Allora volevo invitarvi a questo viaggio a questa piccolissima riflessione sulla storia, cominciando con una canzone che non è mia, ma che affronta secondo me dei nodi più fantastici della storia d’Italia. Noi siamo una repubblica che vive su una rimozione. Non sappiamo nulla di quello che è successo negli ultimi trent’anni.

Questa canzone ve la devo però presentare un attimo,solo venti-trenta minuti (risata del pubblico),perdonatemi, poi vi spiegherò quel è la mia malattia mentale che mi costringe a parlare così a lungo, però questa va presentata.

La melodia: è una vecchia melodia anarchica della fine dell’ottocento.

Il testo: un testo di movimento che si cantava e si urlava per le strade negli anni Settanta.

Che tutti continuano a definire anni di piombo e invece a mio avviso sono stati anni di straordinaria crescita mentale e morale di questo paese.

Il primo episodio di terrorismo in Italia, una bomba alla Banca dell’Agricolutura.

Un anarchico arrestato, un anarchico che cade, così dice,cade…con tutte le virgolette, mettetele voi le virgolette…cade dal quarto piano di quella questura.

Il movimento ha, non voglio essere demagocico, cantato questa cosa e l’ha cantato a modo suo. Non so, non conosco più la verità, è molto difficile pensare di conoscere la verità.

Io vi racconto questa verità degli anni Settanta che mi sembra accettabile.

Devo dirvi solamente due cose della canzone.

Politicamente non è corretta, forse neanche Eminem la canterebbe…seconda ed ultima cosa, noi ne abbiamo fatto una specie di ninna nanna perché sono quei momenti tra la veglia e il sonno, quei momenti in cui non si sa bene di esistere, quindi migliori per capire forse un po’ di verità.

 

Esegue “La ballata del Pinelli”.

 

CL: La verità è difficile, fa soffrire,pensate quanto può essere difficile e fa soffrire a 22-23-24 anni.

Bisogna immaginarsi un modo, non dico di fuga, ma un’alternativa vitale.

Questa canzone invece è mia, è una canzone del 1977, anno magico, anno mitico, anno con due sette. Che significa, per chi fosse fedele all’astrologia ed io non lo sono, un doppio di diavoli benigni che vengono a salutare la tua vita. Per salvarsi una vita s’intende una fuga individuale. Io l’ho pagata con molto piacere, molto volentieri,ma ho sempre in mente un salvarsi la vita collettivo,tanta gente, una generazione, una classe,classe scolastica, classe operaia,qualsiasi cosa.

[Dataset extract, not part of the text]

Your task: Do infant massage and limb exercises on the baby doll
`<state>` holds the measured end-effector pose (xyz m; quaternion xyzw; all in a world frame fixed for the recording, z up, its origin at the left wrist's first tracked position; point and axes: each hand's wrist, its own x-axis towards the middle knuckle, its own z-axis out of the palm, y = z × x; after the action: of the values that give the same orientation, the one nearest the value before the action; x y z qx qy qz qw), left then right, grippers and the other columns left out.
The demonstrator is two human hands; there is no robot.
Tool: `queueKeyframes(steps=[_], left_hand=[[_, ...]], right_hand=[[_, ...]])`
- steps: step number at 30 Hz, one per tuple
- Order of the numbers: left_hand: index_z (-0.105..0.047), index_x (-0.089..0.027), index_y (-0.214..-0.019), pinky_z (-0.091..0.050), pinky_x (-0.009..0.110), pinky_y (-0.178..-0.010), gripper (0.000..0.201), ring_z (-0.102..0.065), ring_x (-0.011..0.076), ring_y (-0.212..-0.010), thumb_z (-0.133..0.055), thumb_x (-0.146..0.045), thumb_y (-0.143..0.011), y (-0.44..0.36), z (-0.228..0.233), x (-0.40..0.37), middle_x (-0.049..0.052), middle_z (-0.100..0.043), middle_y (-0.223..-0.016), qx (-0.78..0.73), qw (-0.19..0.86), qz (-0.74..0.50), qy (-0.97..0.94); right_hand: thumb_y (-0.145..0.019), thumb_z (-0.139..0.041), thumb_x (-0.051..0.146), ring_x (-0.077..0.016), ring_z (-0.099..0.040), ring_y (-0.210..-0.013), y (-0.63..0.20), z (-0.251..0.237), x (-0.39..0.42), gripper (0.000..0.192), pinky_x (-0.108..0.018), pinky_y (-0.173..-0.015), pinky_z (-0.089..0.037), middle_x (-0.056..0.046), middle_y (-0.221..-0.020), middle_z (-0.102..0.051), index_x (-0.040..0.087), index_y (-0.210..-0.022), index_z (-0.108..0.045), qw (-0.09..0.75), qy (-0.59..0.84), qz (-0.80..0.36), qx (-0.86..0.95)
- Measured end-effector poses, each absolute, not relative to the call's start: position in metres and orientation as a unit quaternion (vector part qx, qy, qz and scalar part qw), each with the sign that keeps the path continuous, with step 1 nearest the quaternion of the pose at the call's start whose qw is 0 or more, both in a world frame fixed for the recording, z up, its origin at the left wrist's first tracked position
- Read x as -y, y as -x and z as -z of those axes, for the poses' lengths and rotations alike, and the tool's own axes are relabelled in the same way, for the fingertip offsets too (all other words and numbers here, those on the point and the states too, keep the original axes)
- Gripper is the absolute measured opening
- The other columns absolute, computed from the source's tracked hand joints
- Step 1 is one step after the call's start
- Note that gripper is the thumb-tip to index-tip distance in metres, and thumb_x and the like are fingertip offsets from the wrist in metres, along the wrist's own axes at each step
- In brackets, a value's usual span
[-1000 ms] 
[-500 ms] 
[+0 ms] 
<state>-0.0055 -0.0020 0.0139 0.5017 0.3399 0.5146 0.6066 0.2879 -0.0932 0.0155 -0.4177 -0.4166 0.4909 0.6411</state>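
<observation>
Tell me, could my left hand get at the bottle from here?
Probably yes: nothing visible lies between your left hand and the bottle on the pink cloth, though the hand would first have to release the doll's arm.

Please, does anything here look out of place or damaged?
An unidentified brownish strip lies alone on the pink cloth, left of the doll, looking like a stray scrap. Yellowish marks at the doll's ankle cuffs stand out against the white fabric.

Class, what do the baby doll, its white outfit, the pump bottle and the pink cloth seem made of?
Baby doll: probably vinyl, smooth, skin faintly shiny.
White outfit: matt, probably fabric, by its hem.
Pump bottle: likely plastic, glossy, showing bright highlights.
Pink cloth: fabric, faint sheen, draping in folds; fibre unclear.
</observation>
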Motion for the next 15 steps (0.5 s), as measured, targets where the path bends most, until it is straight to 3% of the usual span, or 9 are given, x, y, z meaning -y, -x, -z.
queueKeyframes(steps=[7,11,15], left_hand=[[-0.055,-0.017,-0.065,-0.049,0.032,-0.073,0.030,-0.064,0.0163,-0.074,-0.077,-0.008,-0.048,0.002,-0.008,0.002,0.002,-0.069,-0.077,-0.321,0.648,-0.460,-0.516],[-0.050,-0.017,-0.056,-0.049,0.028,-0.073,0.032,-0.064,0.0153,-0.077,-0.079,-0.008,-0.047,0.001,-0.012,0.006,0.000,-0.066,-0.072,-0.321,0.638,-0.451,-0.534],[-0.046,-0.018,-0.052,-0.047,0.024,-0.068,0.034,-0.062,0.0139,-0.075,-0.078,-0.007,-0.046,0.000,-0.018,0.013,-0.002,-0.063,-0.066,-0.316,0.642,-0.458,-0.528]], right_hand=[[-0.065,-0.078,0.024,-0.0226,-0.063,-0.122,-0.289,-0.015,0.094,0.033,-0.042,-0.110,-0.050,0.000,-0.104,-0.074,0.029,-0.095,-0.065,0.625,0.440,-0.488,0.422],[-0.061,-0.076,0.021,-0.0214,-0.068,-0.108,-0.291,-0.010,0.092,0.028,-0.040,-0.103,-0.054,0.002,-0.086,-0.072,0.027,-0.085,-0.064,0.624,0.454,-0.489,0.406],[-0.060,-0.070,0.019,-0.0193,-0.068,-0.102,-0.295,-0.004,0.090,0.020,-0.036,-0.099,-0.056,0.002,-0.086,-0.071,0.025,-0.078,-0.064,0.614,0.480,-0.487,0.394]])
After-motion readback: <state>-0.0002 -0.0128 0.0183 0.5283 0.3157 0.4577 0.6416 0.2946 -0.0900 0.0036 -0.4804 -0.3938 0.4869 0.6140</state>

Anche qui, il titolo di questa canzone mi ha dato molto da fare, molti problemi.

Già a quel tempo, nel 1977,già si capiva qual’era l’origine del potere, anche se mi prendevano in giro. L’origine del potere è il linguaggio, nella comunicazione. Dopo vent’anni l’abbiamo capito perfettamente,chi è che gestisce il potere perché ha modo di cominciare con gli altri. Allora, per salvarsi la vita da questa storia,sembrava una signorina da cui non potersi più fidare…com’è possibile che un simpatico anarchico cada da un quarto piano della questura aperta perché c’è troppo fumo.

Cioè, uno non ci crede più!C’è qualche cosa che non funziona, non so qual è la risposta, ma è difficile crederci e allora mi sono immaginato una fuga di questo tipo, una fuga del linguaggio. Il titolo per cui tanti mi hanno preso in giro è questo; anche questo sembra un po’ snob, un po’ difficile, ma non lo so, mi prendo questi venticinque minuti per spiegarvelo…”Analfabetizzazione” vuol dire semplicemente il contrario di “alfabetizzazione”. Il contrario dell’imparare l’alfabeto e il contrario dell’imparare il linguaggio, in quanto linguaggio del potere.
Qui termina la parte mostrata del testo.